Die Waren kämen aus Skandinavien und Australien — vieles davon aus Fair-Trade-Handel. „Wir bieten aber auch einige Produkte von lokalen Anbietern an, die es unter anderem nur bei uns gibt“, erzählt er. Darunter Gin oder Pullover, die in Krefeld hergestellt werden. „Man muss neue Wege gehen und offen für Veränderungen sein“, sagt Scheffler. „Wenn wir vor einigen Jahren das Konzept nicht geändert hätten, würde es uns jetzt wahrscheinlich nicht mehr geben“, ist sich der 53-Jährige sicher. Er möchte nicht, dass sein Laden zu einem der vielen Leerstände in der Innenstadt wird, deshalb lässt er sich immer wieder etwas Neues einfallen. „Doch wie bringt man die Leute dazu, in die City zu kommen? Was gibt es hier in Krefeld eigentlich?“, fragt Scheffler.
Er bemängelt, dass der Innenstadt das gewisse Etwas fehle. In anderen Städten gäbe es Trendviertel oder hübschere Innenstädte, die aufgrund von Cafés, Restaurants oder Boutiquen ein „gewisses Flair“ versprühten und zum Verweilen einladen würden. Doch in Krefeld? „Hier gibt es entweder viele Kioske, Handy-Läden oder nur große Ketten, die kaum Besonderes bieten. Bei Textilien lautet das Motto: je billiger, desto besser. Warum sollte also jemand überhaupt nach Krefeld kommen, wenn er dasselbe auch überall anders bekommen kann? Vor allem im Internet!“ Er wirkt verärgert, obwohl sein Laden am Wochenende immer gut besucht ist und ihm die Stammkunden die Treue halten. Diese Tatsache kann seinen Unmut jedoch nicht besänftigen. Seit vielen Jahren beobachte er „das Dilemma des Einzelhandels“ und macht sich Gedanken über „eine Verödung der Innenstadt“.
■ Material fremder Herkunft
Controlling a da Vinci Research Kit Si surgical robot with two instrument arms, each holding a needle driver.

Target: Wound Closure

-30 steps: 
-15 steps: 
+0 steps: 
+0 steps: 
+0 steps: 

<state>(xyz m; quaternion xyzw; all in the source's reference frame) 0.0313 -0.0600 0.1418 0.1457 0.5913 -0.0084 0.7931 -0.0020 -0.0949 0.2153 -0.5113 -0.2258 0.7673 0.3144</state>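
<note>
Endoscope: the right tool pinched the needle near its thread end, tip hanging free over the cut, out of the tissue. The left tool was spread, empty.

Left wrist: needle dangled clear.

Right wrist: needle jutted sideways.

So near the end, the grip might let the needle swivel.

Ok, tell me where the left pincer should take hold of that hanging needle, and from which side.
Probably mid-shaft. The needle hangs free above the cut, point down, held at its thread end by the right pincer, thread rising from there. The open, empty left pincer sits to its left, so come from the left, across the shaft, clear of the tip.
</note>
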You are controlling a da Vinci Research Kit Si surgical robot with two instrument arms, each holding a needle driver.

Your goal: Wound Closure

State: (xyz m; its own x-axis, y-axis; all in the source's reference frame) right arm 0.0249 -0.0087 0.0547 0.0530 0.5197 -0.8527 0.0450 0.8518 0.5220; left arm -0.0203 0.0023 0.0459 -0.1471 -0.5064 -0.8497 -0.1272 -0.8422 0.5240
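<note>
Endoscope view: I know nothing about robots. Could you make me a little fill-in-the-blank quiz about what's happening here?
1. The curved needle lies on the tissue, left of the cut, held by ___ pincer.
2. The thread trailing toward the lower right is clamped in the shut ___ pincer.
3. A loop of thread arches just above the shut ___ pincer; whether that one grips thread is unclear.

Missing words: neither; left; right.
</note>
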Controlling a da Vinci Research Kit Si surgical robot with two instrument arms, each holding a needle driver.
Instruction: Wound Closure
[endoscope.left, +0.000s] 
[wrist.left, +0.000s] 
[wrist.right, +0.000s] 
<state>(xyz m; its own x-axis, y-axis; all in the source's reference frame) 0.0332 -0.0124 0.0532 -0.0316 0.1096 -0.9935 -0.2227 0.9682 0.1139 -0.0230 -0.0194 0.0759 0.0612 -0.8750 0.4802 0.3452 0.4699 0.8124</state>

Einen Schuldigen dafür nennt er auch: das Internet. „Erstens: Warum sollte sich jemand in die Innenstadt mit ihren bescheidenen Parkplatzmöglichkeiten quälen, wenn er online alles besorgen kann?“ Persönlicher Kontakt sowie Beratung würden dann zwar fehlen, aber viele Kunden würden dies in Kauf nehmen — vor allem wegen der günstigeren Preise. Für Einzelhändler ein Todesstoß, lebt der Einzelhandel doch von der individuellen Bedienung.
Als zweiten Punkt nennt Scheffler die Schnelllebigkeit der Konsumgesellschaft, die auf Instagram oder Blogs immer nach neuen Trends sucht. „Wir haben immer versucht, der Zeit voraus zu sein. Deshalb ist es wichtig, aktuelle Trends zu beobachten. Aber in Krefeld gestaltet sich das echt schwierig.“
Scheffler hat Ideen, versucht sie immer umzusetzen oder Lösungen für Probleme zu finden. Dafür spricht sein 20-jähriges Bestehen auf dem Südwall. Allerdings passiert seiner Meinung nach „in Krefeld zu wenig“. Trotzdem kämpft er weiter. Und hat vielleicht irgendwann eine zündende Idee für seine Stadt.